Die Säulen waren nicht nur Herrschaftszeichen der Preußen, sie waren auch ein Mittel zur Transparenz. Nach ihnen wurde zum Beispiel das so genannte Chaussee-Geld berechnet, eine Art früher Maut, von der nur das Militär und hochgestellte Persönlichkeiten befreit waren. „Das Chaussee-Geld hat es in jedem deutschen Land gegeben, egal ob in Preußen oder in Bayern“, sagt Olaf Grell. Im Rheinland wurde es 1815 eingeführt. Auch die Post berechnete mit Hilfe der Steine für jedermann nachvollziehbar ihre Gebühren für die Beförderung von Personen oder Paketen. Und sie zeigten den für die Unterhaltung der Straßen verantwortlichen Chaussee-Wärtern ihren Zuständigkeitsbereich an.

In den 1820er Jahren änderte die Kölner Oberwegebauinspektion das Aussehen der Meilensteine. Aus Kostengründen verzichtete sie auf die glockenförmigen Halb- und Viertelmeilensteine und ersetzte die Ganzmeilen-Obeliske durch „Rundkopfmeilensteine“, die ausschließlich in den Regierungsbezirken Köln und Aachen verwendet wurden. Diese Variante endete mit einem runden, stempelförmigen Kopf, in den der preußische Adler eingemeißelt war. Insgesamt gibt es davon noch vier Exemplare, allesamt im linksrheinischen Köln. Einer von ihnen steht an der Dürener Straße in Junkersdorf unter der Autobahnbrücke der A 4, umgeben von graffitibeschmiertem Beton. Der preußische Adler ist kaum noch zu sehen. Der schlechte Zustand vieler Meilensteine sei vor allem der Umweltbelastung zuzuschreiben, so Marion Grams-Thieme vom Amt für Denkmalpflege.

Ein dritter Typ der preußischen Meilensteine war an der alten Chaussee von Köln nach Neuss zu finden. Es handelt sich um eine schlichte, einfache Form, die wahrscheinlich noch später als die Rundkopf-Varianten eingeführt wurde. Einer von zwei erhaltenen Meilensteinen dieser Art steht in Longerich an der Neusser Landstraße, 150 Meter nördlich der Kreuzung mit der Militärringstraße, ein weiterer an der Alten Neusser Landstraße in Höhe Hausnummer 137 in Worringen. „2 Meilen“ steht auf dem rundlichen und ebenfalls stark verwitterten Steinblock, der sich hinter Leitplanken versteckt. Er wurde vermutlich 1889/1890 aufgestellt.

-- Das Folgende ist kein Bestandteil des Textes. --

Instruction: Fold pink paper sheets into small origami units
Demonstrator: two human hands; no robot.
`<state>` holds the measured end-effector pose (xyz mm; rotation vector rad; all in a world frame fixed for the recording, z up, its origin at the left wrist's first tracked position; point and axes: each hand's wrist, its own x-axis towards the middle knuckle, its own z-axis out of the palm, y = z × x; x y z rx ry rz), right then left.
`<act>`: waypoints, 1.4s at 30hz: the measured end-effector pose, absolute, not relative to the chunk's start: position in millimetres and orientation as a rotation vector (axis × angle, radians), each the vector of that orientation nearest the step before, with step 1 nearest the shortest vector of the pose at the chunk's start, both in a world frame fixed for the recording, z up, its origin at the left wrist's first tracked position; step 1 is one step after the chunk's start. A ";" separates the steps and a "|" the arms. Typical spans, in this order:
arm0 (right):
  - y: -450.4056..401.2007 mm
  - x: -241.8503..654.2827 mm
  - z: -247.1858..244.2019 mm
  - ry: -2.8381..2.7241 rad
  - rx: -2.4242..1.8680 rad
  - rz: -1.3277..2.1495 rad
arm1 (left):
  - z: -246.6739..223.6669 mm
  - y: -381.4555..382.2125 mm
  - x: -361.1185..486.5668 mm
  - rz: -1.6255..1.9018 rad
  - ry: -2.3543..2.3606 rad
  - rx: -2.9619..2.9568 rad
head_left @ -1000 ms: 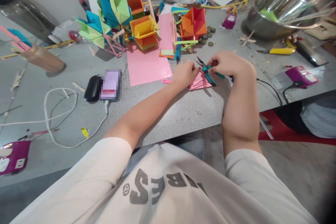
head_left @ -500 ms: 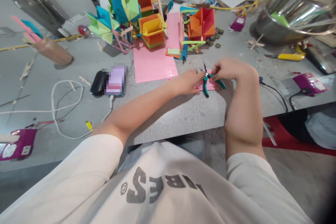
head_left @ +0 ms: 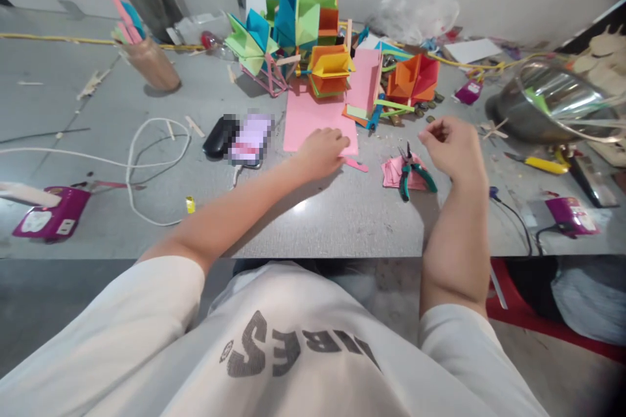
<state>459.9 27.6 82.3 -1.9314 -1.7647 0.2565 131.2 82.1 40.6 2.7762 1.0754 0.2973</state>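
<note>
My left hand (head_left: 323,151) rests low over the table by a pink sheet of paper (head_left: 313,124). Its curled fingers close on one end of a pink craft stick (head_left: 357,165). My right hand (head_left: 452,150) hovers right of the pliers, its thumb and fingers pinched together; whatever may be between them is too small to make out. The pliers with teal and black handles (head_left: 405,186) lie with jaws apart on a small pile of pink pieces (head_left: 391,171).
Folded paper shapes in several colours (head_left: 296,19) stand behind the pink sheet. A phone (head_left: 252,140) on a white cable and a black case (head_left: 220,137) lie left. To the right are a metal bowl (head_left: 552,101), a yellow cutter knife (head_left: 545,165) and a purple glue gun stand (head_left: 572,216).
My left hand has moved left from the pink pile to the pink craft stick. My right hand has lifted away from the pliers, which stay on the pile. The camera view has shifted.
</note>
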 end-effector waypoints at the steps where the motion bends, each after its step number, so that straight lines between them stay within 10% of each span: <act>1: 29.3 438.9 77.3 -1.716 -1.874 0.221 | 37.8 87.1 115.5 0.323 1.187 2.728; 9: 31.5 314.1 39.9 -1.925 -2.169 0.231 | 19.1 109.1 94.4 0.325 1.297 2.606; 42: 57.9 333.4 -4.2 -1.151 -1.787 0.834 | 3.6 116.0 66.6 0.458 1.395 2.469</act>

Damit wäre es ein außergewöhnlich spätes Exemplar. Die Zeit der Meilensteine war bereits 1872 abgelaufen, als in Deutschland das metrische System eingeführt wurde. Statt in Meilen wurde nun in Kilometern gemessen. Viele neue Steine zierten fortan die Straßen, die alten wurden entfernt oder vergessen. Oder einfach mit Kilometer-Angaben überpinselt.